On March 11, 2014, Magistrate Judge Boland reviewed the Prisoner Complaint and determined that it was deficient because the Bureau of Prisons enjoys sovereign immunity from suit under Bivens and Plaintiff failed to allege facts to show that the John and Jane Doe defendants personally participated in a violation of his constitutional rights. Magistrate Judge Boland therefore ordered Plaintiff to file an amended complaint on the court-approved form within thirty (30) days. Plaintiff was warned that failure to file an amended complaint would result in dismissal of some the Defendants without further notice.

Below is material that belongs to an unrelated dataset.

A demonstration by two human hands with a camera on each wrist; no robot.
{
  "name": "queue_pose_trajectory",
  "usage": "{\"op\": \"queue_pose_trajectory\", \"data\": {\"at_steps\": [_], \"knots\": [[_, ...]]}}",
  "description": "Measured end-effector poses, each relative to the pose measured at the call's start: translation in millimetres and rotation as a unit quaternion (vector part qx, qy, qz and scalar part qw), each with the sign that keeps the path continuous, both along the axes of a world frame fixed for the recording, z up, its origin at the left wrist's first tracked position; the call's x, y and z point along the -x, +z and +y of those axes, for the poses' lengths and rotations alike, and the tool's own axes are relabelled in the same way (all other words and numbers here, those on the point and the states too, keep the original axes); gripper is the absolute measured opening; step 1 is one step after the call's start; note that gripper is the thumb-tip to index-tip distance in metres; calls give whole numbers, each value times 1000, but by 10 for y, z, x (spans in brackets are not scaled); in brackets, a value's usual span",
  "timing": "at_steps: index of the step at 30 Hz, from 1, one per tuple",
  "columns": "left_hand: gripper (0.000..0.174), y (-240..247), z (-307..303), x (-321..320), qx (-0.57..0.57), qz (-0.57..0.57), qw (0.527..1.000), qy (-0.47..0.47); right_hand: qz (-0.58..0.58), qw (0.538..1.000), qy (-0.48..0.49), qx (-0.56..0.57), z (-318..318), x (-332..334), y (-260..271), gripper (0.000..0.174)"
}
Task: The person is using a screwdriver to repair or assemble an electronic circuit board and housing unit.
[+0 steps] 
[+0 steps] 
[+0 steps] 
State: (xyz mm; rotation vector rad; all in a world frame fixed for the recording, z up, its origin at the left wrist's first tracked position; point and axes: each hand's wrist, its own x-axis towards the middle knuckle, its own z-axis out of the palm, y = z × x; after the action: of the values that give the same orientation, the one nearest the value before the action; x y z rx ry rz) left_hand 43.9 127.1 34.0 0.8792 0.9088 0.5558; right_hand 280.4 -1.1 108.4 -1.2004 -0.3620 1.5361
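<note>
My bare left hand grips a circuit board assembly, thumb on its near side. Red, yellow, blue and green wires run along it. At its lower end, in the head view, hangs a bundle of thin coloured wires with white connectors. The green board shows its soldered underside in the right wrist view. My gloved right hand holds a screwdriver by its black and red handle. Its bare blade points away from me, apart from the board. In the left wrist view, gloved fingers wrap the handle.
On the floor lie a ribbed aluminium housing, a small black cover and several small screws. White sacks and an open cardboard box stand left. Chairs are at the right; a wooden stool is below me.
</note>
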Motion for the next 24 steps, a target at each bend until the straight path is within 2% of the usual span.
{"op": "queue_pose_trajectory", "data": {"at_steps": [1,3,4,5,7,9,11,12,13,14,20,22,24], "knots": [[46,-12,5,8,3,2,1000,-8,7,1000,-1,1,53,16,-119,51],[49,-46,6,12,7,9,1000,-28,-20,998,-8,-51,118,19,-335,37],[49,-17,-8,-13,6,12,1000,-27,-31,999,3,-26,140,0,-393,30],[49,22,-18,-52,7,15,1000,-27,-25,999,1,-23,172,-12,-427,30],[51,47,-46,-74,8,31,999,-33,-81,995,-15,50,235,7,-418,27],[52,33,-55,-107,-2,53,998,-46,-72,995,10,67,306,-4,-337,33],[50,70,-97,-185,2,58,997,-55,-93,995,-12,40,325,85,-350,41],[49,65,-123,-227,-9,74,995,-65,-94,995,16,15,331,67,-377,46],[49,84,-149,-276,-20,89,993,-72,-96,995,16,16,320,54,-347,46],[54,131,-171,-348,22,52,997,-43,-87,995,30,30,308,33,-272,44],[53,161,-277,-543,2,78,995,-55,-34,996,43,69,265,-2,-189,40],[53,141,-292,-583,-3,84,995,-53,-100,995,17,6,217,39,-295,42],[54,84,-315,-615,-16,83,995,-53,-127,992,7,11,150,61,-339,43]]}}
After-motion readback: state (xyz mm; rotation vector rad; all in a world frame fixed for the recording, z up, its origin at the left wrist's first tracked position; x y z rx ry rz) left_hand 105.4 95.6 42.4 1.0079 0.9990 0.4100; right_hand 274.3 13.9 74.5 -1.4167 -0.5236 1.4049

Mr. Freeman has been granted leave to proceed without prepayment of the filing fee pursuant to 28 U.S.C. § 1915. Subsection (e)(2)(B) of § 1915 requires a court to dismiss sua sponte an action at any time if the action is frivolous, malicious, or seeks monetary relief against a defendant who is immune from such relief. A legally frivolous claim is one in which the plaintiff asserts the violation of a legal interest that clearly does not exist or asserts facts that do not support an arguable claim. Neitzke v. Williams, 490 U.S. 319, 324 (1989).
The Court must construe the Complaint liberally because Mr. Freeman is not represented by an attorney. See Haines v. Kerner, 404 U.S. 519, 520-21 (1972); Hall v. Bellmon, 935 F.2d 1106, 1110 (10th Cir. 1991). However, the Court should not act as an advocate for pro se litigants. See Hall, 935 F.2d at 1110. The Court has reviewed the Complaint and has determined that it is deficient. For the reasons discussed below, the Complaint will be dismissed, in part.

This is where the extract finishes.